• [Your instructions] The listing below is to be given again in full and word for word, without its images.

• [Dataset content]
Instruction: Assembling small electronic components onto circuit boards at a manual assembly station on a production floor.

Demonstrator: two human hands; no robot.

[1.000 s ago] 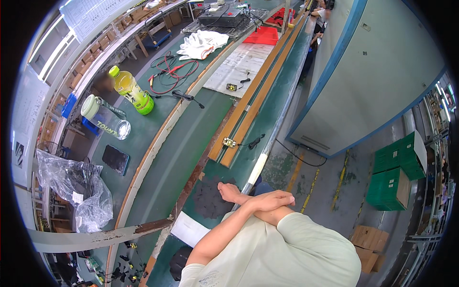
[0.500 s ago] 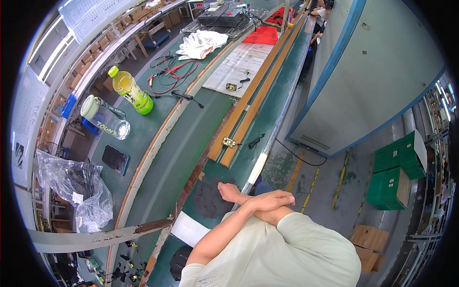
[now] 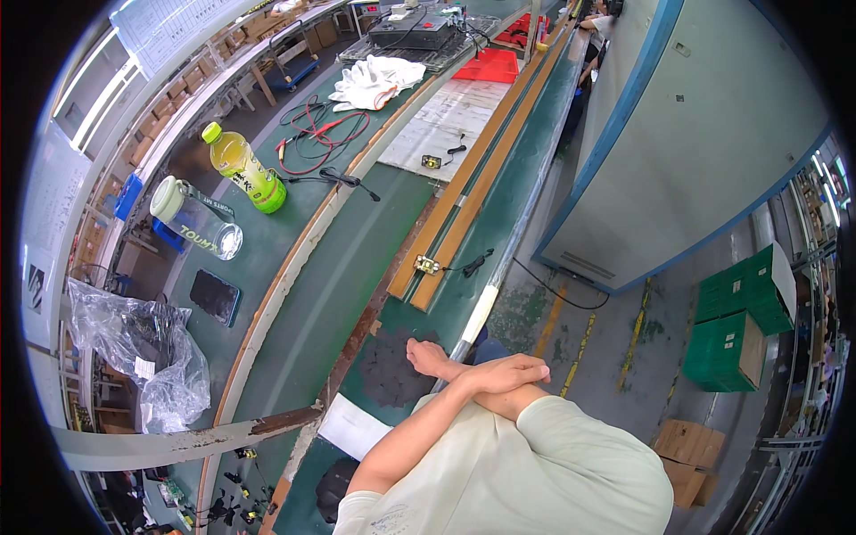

• [Output below]
Instruction: Assembling small electronic components onto circuit boards at a manual assembly station on a production floor.

Demonstrator: two human hands; no robot.

[1.000 s ago] 
[0.500 s ago] 
[now] 

There is nothing else to the answer.